Ces vins présentent des teneurs en phénols volatils de 100 à 600 µg/l pour le pinot noir et de 25 à 300 µg/l pour le chardonnay, des teneurs faibles comparées au seuil de perception du caractère phénolé généralement fixé à 400 µg/l.

Partant de ce constat, l’IFV de Beaune a voulu tester la perception du caractère phénolé. Il a mis en place des séances d’analyse sensorielle, avec un jury de 24 dégustateurs, composés de techniciens et de professionnels.

DES SEUILS DE PERCEPTION PLUS FAIBLES

Ce jury a goûté six séries de trois vins de chardonnay et de pinot noir, boisés ou non, avec des concentrations croissantes en phénols volatils. Les dégustateurs devaient reconnaître les vins phénolés. Il ressort de ces tests des seuils de détection bien plus faibles que le seuil de référence. Ainsi, sur chardonnay, les juges ont perçu les phénols volatils à partir de 128 µg/l sur vin non boisé et de 241 µg/l sur vin boisé. Sur pinot noir, ces seuils de perception sont ramenés à 173 et 231 µg/l.

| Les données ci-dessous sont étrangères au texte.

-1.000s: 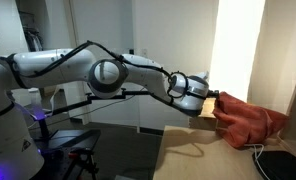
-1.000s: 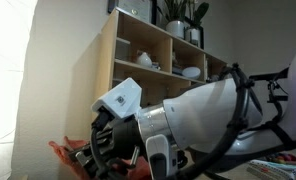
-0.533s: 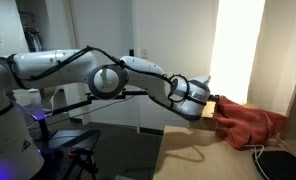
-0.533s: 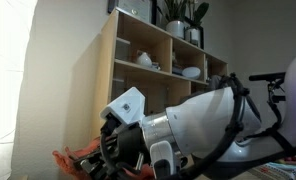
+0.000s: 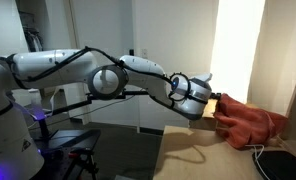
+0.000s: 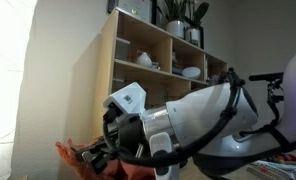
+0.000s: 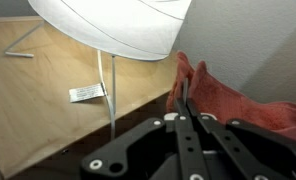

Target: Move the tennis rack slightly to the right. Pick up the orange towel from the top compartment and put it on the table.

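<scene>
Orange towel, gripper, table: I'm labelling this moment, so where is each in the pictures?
orange towel (image 5: 253, 122), in an exterior view, middle of the bunched cloth.
gripper (image 7: 184, 92), wrist view, where the shut fingertips pinch the towel's edge.
table (image 5: 188, 155), in an exterior view, bare tan top beside the towel.

This looks like a lived-in room at home: behind and above the jaws stands a wooden cubby shelf (image 6: 128, 80) with crockery (image 6: 145, 58) in it and potted plants (image 6: 178, 18) on top. Below the jaws is a tan wooden table (image 5: 188, 152), and beside them a sunlit curtain (image 6: 13, 80).
</scene>
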Robot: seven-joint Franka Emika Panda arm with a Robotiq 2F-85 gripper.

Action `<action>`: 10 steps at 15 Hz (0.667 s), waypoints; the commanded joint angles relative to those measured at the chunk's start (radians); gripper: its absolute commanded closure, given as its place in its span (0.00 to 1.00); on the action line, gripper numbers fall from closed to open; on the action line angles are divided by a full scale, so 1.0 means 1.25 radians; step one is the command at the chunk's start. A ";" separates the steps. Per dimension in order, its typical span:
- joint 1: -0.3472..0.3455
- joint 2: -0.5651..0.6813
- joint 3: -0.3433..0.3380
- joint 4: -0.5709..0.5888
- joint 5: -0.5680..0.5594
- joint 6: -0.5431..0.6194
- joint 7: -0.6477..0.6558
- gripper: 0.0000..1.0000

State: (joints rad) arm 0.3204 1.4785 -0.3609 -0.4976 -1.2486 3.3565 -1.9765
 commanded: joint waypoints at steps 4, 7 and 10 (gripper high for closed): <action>-0.004 0.000 0.013 0.006 -0.028 -0.004 0.016 0.96; -0.004 0.000 0.009 0.046 -0.035 0.020 0.005 0.99; 0.007 -0.005 -0.004 0.135 -0.039 0.028 -0.013 0.99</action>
State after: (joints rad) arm 0.3244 1.4765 -0.3568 -0.4396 -1.2620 3.3665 -1.9875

Dans une seconde série de dégustations, 26 juges ont dû associer des descripteurs aromatiques à une série de six vins non boisés de pinot noir et de chardonnay, additionnés d’éthylphénol, d’éthylgaïacol ou des deux (2/3 et 1/3). Les juges ont caractérisé l’éthylphénol par des notes de gouache et d’encre et l’éthylgaïacol par des notes de clou de girofle et de pharmacie. L’association des deux donne, quant à elle, des notes d’écurie et de cuir.

Quant à l’analyse des vins jugés phénolés par le SAQ, elle montre qu’ils contiennent en moyenne 2/3 d’éthylphénol pour 1/3 d’éthylgaïacol, alors que la littérature mentionne des proportions autour de 90 % et 10%. Les phénols volatils ne se trouvent pas partout dans les mêmes proportions.